Bachelor’s degree (or foreign education equivalent) in Computer Science, Engineering, Information Technology, Information Systems, Mathematics, Physics, or a closely related field and five (5) years of experience as a Principal Data Engineer (or closely related occupation) performing data analysis, solution design, and development of data ingestion frameworks and pipelines in a financial services environment.
Or, alternatively, Master’s degree (or foreign education equivalent) in Computer Science, Engineering, Information Technology, Information Systems, Mathematics, Physics, or a closely related field and three (3) years of experience as a Principal Data Engineer (or closely related occupation) performing data analysis, solution design, and development of data ingestion frameworks and pipelines in a financial services environment.
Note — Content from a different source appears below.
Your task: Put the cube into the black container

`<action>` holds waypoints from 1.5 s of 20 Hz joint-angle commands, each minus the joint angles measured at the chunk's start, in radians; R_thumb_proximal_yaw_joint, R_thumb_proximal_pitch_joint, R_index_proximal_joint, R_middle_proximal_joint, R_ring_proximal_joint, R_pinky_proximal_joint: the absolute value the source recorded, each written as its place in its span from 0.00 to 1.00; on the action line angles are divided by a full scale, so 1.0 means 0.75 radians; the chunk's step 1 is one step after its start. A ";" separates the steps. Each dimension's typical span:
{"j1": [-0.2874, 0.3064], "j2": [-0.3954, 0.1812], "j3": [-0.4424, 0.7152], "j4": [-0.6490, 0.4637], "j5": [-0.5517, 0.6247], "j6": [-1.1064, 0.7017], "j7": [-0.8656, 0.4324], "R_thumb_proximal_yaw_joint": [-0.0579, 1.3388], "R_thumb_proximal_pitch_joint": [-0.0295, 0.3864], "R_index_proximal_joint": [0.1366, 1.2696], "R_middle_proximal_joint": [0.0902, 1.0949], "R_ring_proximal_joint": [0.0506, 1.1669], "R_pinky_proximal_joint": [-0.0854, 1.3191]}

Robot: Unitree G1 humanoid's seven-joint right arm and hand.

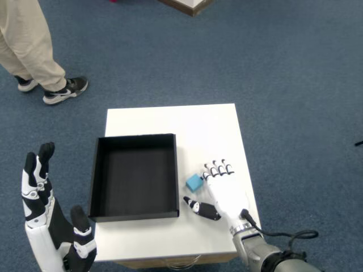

Demonstrated Expertise (“DE”) designing and implementing highly scalable and high-performance data ingestion frameworks and pipelines to enable data integration, transformation, and analytics in a financial services domain, using Python, Amazon Web Services (AWS) (Lambda, EMR, S3, and EC2), Linux, and Shell scripting, Informatica, and Control-M.
DE performing data modeling and database design using Star, Snowflake, Data Vault techniques, and dimensional structures (types 1, 2, and 3) in a Data Warehouse environment with distributed frameworks (Snowflake and PySpark) and databases (Oracle and Snowflake).
DE translating business requirements into technical validations and examining data to determine accuracy and quality, using SQL/PLSQL; and automating the CI/CD for deployments using Stash, GitHub, Jenkins, and uDeploy.
DE designing and developing automation frameworks for ETL testing, Feed File to database comparison, and database to database comparison, using ICEDQ tool and Gherkin language; and testing Tableau dashboards using data permutation combinations.

Responsibilities

Architects, crafts, and develops highly scalable distributed data processing systems.
Collaborates with business and technology groups on formal and informal presentations.
Designs batch and streaming programs and adheres to standards and best practices for these databases.
Researches, designs, and develops computer and network software or specialized utility programs.
Provides Analytics and Reports services to the organization.
Enables Business Intelligence capabilities and creates data driven business solutions.
Analyzes user needs and develops software solutions.
Updates software or enhances existing software capabilities.
Collaborates to obtain information on project limitations and capabilities, performance requirements and interfaces.
Develops and oversees software system testing and validation procedures, programming, and documentation.